- Task details: Return, exactly as written, every line from the first line of the data below through the line that contains "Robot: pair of".

- Materials provided:
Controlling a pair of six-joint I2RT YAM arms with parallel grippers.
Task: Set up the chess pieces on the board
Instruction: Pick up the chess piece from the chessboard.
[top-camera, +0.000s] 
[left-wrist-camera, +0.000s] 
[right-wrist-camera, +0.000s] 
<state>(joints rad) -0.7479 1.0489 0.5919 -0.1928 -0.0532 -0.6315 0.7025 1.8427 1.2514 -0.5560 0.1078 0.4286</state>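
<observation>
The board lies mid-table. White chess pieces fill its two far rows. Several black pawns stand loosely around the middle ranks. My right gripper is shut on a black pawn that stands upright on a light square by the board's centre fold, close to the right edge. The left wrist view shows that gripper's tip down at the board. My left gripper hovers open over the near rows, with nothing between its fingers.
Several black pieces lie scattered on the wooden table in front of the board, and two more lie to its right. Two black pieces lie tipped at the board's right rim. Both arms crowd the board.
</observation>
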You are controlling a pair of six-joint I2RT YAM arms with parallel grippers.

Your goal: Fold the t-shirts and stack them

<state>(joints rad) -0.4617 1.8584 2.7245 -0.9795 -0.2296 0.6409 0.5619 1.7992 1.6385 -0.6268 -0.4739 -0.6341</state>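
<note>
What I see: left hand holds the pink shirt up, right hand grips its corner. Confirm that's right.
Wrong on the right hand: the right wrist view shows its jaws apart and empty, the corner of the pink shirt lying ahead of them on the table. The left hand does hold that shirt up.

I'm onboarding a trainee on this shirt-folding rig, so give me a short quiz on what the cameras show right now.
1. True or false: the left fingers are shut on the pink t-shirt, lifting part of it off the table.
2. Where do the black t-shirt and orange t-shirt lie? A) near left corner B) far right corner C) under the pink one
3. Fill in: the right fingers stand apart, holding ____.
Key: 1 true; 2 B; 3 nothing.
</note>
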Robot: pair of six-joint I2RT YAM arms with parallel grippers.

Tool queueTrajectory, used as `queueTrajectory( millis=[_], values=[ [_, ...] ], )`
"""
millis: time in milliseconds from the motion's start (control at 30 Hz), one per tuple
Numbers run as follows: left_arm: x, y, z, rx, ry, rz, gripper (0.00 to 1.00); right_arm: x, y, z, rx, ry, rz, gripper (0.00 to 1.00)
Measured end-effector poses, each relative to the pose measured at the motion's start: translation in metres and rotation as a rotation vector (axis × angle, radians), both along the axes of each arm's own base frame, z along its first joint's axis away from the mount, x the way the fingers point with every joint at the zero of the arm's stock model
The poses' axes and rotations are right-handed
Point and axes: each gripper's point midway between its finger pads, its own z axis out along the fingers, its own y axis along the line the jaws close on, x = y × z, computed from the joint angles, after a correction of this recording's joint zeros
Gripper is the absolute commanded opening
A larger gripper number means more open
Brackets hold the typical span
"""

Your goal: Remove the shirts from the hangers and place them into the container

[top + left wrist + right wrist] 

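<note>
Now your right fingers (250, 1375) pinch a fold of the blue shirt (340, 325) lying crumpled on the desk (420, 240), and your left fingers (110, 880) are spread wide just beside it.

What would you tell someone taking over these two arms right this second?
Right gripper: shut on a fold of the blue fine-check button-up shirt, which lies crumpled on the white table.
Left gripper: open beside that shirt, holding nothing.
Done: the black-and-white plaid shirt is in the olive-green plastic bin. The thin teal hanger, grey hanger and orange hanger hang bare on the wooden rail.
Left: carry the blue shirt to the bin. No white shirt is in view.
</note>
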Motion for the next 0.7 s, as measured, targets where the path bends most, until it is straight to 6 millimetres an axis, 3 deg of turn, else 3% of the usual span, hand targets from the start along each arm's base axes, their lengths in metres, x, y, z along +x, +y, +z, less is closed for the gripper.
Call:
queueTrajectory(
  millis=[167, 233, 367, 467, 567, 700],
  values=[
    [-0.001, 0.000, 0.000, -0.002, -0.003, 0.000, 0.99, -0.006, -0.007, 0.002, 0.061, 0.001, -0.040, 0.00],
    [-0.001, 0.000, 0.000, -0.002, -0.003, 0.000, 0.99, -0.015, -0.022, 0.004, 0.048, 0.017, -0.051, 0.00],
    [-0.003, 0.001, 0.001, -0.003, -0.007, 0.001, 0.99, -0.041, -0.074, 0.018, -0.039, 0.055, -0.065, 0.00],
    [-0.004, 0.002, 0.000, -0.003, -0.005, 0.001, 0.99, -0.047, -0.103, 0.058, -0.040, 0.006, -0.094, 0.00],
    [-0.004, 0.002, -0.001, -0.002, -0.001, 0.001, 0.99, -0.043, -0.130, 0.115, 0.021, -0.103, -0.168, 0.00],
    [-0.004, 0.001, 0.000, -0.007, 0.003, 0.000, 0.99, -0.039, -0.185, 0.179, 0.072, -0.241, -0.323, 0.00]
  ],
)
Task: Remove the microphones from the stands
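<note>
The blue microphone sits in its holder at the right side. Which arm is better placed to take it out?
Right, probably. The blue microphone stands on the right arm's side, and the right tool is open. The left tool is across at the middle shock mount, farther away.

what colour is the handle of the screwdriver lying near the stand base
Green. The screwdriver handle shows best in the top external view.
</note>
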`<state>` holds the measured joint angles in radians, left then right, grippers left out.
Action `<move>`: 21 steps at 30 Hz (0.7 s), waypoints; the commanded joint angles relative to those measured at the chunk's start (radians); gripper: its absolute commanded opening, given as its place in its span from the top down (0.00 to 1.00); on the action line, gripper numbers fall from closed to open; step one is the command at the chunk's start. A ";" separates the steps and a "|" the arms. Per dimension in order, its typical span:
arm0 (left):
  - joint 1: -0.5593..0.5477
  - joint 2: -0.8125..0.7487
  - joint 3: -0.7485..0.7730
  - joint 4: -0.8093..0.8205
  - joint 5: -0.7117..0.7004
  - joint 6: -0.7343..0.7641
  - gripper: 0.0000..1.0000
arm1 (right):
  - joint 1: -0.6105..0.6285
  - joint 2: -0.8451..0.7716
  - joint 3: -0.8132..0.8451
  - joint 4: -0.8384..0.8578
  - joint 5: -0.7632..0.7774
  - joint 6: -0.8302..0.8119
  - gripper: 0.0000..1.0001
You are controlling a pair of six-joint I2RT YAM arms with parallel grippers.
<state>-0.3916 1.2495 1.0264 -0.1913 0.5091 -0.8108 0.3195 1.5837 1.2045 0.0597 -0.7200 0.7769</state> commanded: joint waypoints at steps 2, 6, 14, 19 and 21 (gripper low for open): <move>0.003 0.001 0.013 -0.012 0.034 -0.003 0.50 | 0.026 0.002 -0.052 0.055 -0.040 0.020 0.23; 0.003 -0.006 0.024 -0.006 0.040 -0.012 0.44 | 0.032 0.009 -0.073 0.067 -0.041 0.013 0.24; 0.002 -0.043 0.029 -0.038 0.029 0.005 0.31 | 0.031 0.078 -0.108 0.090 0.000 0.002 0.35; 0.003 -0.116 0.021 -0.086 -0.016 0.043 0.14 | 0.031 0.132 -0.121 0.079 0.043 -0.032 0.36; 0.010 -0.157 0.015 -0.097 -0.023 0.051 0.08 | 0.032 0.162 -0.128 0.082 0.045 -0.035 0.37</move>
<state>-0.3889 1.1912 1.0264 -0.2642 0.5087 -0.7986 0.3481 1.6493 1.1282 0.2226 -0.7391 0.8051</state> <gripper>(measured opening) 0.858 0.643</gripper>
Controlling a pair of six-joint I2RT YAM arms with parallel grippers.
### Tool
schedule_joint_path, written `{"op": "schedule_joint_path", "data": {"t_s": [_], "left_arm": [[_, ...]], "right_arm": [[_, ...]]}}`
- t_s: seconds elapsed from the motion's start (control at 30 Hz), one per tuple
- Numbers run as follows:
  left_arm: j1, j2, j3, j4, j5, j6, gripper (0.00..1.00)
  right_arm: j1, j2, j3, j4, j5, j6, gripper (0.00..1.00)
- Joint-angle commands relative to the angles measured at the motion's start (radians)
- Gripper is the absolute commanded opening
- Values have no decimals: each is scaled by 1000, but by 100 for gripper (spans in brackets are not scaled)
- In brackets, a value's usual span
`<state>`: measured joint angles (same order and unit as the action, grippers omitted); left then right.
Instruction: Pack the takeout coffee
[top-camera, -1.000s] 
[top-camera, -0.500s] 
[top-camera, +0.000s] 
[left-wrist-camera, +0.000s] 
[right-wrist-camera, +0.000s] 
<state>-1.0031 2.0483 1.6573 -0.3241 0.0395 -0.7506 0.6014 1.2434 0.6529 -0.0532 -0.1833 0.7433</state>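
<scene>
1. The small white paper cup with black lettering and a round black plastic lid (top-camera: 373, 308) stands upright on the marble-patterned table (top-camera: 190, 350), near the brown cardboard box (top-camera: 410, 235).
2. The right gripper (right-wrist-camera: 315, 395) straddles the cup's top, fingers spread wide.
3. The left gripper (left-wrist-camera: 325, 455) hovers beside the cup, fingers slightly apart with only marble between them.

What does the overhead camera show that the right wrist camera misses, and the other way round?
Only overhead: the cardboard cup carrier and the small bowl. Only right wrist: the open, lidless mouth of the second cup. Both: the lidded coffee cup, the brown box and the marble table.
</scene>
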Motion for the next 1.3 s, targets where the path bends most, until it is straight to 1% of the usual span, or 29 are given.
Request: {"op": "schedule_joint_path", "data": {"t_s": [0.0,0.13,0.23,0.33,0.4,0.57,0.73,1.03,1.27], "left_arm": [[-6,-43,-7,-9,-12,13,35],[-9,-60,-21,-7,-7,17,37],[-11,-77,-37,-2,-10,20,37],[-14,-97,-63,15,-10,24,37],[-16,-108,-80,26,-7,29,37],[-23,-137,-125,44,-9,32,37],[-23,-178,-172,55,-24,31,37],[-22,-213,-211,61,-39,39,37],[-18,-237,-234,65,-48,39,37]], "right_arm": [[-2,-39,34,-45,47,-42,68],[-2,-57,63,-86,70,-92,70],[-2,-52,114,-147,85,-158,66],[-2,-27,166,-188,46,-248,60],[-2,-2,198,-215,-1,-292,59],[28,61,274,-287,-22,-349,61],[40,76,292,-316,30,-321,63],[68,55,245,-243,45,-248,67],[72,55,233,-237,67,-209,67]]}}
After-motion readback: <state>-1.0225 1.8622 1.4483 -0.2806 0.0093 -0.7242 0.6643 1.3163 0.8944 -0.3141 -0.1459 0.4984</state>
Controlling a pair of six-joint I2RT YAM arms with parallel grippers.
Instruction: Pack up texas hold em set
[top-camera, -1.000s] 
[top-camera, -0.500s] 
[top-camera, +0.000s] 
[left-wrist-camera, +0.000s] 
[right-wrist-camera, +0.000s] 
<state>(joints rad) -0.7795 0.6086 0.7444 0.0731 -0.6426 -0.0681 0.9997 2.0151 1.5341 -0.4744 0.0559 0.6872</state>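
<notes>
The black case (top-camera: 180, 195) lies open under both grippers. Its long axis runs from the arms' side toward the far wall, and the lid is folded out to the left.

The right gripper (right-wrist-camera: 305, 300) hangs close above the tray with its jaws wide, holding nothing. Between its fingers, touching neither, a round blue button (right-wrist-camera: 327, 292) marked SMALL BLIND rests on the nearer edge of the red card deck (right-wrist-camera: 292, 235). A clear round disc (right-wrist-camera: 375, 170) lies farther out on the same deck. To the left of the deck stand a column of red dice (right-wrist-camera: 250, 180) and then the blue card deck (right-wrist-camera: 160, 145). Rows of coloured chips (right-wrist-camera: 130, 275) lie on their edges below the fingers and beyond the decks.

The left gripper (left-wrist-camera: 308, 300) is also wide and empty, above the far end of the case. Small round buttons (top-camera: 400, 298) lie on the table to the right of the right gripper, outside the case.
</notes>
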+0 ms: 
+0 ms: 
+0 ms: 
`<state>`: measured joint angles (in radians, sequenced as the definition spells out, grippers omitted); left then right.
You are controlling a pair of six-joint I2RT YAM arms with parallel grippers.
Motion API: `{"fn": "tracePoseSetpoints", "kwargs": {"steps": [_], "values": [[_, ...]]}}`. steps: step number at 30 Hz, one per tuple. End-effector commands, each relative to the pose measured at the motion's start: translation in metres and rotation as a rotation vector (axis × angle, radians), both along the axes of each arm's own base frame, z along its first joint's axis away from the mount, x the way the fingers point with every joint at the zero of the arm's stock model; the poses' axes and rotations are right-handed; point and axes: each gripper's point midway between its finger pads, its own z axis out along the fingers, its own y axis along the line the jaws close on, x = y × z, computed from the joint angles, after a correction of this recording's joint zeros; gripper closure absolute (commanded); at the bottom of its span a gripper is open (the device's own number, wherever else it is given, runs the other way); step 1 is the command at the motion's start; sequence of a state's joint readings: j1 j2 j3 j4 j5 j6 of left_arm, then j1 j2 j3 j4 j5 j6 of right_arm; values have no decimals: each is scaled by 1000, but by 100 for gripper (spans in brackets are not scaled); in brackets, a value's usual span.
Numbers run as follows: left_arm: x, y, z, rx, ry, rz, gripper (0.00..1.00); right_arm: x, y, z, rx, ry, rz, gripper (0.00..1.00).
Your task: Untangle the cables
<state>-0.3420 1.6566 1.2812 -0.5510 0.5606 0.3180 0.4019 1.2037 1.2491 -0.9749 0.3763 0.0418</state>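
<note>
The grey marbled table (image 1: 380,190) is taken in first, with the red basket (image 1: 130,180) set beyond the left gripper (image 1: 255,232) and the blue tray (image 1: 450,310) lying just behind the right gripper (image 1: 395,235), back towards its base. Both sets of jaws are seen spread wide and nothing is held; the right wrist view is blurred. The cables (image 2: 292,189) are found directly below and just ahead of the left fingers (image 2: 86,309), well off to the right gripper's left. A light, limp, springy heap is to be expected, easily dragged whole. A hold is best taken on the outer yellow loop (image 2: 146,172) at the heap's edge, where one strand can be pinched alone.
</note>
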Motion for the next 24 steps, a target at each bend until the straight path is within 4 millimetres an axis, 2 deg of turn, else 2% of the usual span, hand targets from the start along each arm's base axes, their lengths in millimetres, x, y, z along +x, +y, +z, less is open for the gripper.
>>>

- Exercise solution:
Controlling a pair of six-joint I2RT YAM arms with parallel grippers.
Task: Set up the chess pieces on the board
Instruction: Pick up the chess piece from the chessboard.
[top-camera, +0.000s] 
[left-wrist-camera, +0.000s] 
[right-wrist-camera, +0.000s] 
<state>(joints rad) -0.7479 1.0489 0.5919 -0.1928 -0.0532 -0.6315 0.7025 1.8427 1.2514 -0.5560 0.1078 0.4286</state>
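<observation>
The board lies mid-table. White chess pieces fill its two far rows. Several black pawns stand loosely around the middle ranks. My right gripper is shut on a black pawn that stands upright on a light square by the board's centre fold, close to the right edge. The left wrist view shows that gripper's tip down at the board. My left gripper hovers open over the near rows, with nothing between its fingers.
Several black pieces lie scattered on the wooden table in front of the board, and two more lie to its right. Two black pieces lie tipped at the board's right rim. Both arms crowd the board.
</observation>
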You are controlling a pair of six-joint I2RT YAM arms with parallel grippers.

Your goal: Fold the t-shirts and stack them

<state>(joints rad) -0.4617 1.8584 2.7245 -0.9795 -0.2296 0.6409 0.5619 1.7992 1.6385 -0.6268 -0.4739 -0.6341</state>
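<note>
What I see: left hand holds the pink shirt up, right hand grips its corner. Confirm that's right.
Wrong on the right hand: the right wrist view shows its jaws apart and empty, the corner of the pink shirt lying ahead of them on the table. The left hand does hold that shirt up.

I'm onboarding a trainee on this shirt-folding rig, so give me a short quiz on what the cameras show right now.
1. True or false: the left fingers are shut on the pink t-shirt, lifting part of it off the table.
2. Where do the black t-shirt and orange t-shirt lie? A) near left corner B) far right corner C) under the pink one
3. Fill in: the right fingers stand apart, holding ____.
Key: 1 true; 2 B; 3 nothing.
</note>
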Robot: pair of six-joint I2RT YAM arms with parallel grippers.

Nothing else is left to add to this answer.